Exercise goal: Could you set down all of the data again, exactly as it stands?

Data excerpt: Begin

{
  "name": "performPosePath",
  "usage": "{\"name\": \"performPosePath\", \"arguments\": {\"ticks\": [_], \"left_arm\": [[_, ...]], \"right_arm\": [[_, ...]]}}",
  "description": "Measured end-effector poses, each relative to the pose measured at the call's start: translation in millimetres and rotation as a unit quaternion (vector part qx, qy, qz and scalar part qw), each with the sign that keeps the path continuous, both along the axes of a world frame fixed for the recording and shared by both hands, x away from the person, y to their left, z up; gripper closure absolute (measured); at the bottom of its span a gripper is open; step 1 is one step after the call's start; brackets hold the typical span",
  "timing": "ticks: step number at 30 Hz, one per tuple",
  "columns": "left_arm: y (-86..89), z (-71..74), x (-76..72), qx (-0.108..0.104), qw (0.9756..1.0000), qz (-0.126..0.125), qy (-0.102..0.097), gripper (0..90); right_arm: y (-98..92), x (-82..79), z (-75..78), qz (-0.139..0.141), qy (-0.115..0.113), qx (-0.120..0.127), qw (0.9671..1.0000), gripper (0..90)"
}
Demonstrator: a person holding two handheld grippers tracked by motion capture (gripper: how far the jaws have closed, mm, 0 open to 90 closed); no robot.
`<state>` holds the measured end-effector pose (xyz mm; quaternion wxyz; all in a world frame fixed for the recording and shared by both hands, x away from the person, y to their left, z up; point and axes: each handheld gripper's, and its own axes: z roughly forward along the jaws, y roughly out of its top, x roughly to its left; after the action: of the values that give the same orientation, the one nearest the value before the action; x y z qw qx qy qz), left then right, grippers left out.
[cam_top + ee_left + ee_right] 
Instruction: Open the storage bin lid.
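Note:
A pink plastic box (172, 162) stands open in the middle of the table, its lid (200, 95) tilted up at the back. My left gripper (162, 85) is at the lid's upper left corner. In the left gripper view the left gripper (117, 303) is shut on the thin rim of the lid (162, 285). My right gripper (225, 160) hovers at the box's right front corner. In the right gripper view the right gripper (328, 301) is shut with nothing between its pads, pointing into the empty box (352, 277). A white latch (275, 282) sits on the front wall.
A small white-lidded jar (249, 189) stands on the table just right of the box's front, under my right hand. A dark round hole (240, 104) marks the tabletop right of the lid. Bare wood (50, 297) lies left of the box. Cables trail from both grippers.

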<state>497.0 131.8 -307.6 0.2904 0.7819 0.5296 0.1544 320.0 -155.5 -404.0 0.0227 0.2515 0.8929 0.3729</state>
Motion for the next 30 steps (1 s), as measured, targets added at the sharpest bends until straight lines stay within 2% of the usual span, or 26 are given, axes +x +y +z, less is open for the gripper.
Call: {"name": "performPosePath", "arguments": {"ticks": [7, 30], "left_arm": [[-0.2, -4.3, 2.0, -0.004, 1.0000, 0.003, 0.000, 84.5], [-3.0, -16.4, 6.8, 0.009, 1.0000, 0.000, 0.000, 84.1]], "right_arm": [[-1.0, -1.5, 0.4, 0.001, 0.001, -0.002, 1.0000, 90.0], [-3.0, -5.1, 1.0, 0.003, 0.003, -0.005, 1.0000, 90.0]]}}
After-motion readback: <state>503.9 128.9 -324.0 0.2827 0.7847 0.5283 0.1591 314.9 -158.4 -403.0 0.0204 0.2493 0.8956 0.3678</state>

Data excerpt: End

Reply:
{
  "name": "performPosePath",
  "usage": "{\"name\": \"performPosePath\", \"arguments\": {\"ticks\": [_], \"left_arm\": [[_, ...]], \"right_arm\": [[_, ...]]}}",
  "description": "Measured end-effector poses, each relative to the pose measured at the call's start: translation in millimetres and rotation as a unit quaternion (vector part qx, qy, qz and scalar part qw), each with the sign that keeps the path continuous, both along the axes of a world frame fixed for the recording and shared by both hands, x away from the person, y to their left, z up; gripper closure absolute (measured); at the bottom of its span a gripper is open; step 1 is one step after the call's start; brackets hold the typical span",
  "timing": "ticks: step number at 30 Hz, one per tuple",
  "columns": "left_arm: y (-86..89), z (-71..74), x (-76..72), qx (-0.108..0.104), qw (0.9756..1.0000), qz (-0.126..0.125), qy (-0.102..0.097), gripper (0..90); right_arm: y (-98..92), x (-82..79), z (-75..78), qz (-0.139..0.141), qy (-0.115..0.113), qx (-0.120..0.127), qw (0.9671..1.0000), gripper (0..90)"
}
Demonstrator: a person holding two handheld grippers tracked by motion capture (gripper: how far the jaws have closed, mm, 0 open to 90 closed); no robot.
`<state>` holds the measured end-effector pose (xyz mm; quaternion wxyz; all in a world frame fixed for the recording and shared by both hands, x away from the person, y to their left, z up; point and axes: each handheld gripper's, and its own axes: z roughly forward along the jaws, y roughly out of its top, x roughly to its left; after the action: of the values that give the same orientation, the one nearest the value before the action; x y z qw qx qy qz), left then right, grippers left out.
[cam_top + ee_left + ee_right] 
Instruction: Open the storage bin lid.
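Note:
A pink plastic box (172, 162) stands open in the middle of the table, its lid (200, 95) tilted up at the back. My left gripper (162, 85) is at the lid's upper left corner. In the left gripper view the left gripper (117, 303) is shut on the thin rim of the lid (162, 285). My right gripper (225, 160) hovers at the box's right front corner. In the right gripper view the right gripper (328, 301) is shut with nothing between its pads, pointing into the empty box (352, 277). A white latch (275, 282) sits on the front wall.
A small white-lidded jar (249, 189) stands on the table just right of the box's front, under my right hand. A dark round hole (240, 104) marks the tabletop right of the lid. Bare wood (50, 297) lies left of the box. Cables trail from both grippers.
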
<state>497.0 131.8 -307.6 0.2904 0.7819 0.5296 0.1544 320.0 -155.5 -404.0 0.0227 0.2515 0.8929 0.3729</state>
Motion for the next 30 steps (1 s), as measured, targets added at the sharpest bends until straight lines stay within 2% of the usual span, or 26 are given, axes +x +y +z, less is open for the gripper.
Call: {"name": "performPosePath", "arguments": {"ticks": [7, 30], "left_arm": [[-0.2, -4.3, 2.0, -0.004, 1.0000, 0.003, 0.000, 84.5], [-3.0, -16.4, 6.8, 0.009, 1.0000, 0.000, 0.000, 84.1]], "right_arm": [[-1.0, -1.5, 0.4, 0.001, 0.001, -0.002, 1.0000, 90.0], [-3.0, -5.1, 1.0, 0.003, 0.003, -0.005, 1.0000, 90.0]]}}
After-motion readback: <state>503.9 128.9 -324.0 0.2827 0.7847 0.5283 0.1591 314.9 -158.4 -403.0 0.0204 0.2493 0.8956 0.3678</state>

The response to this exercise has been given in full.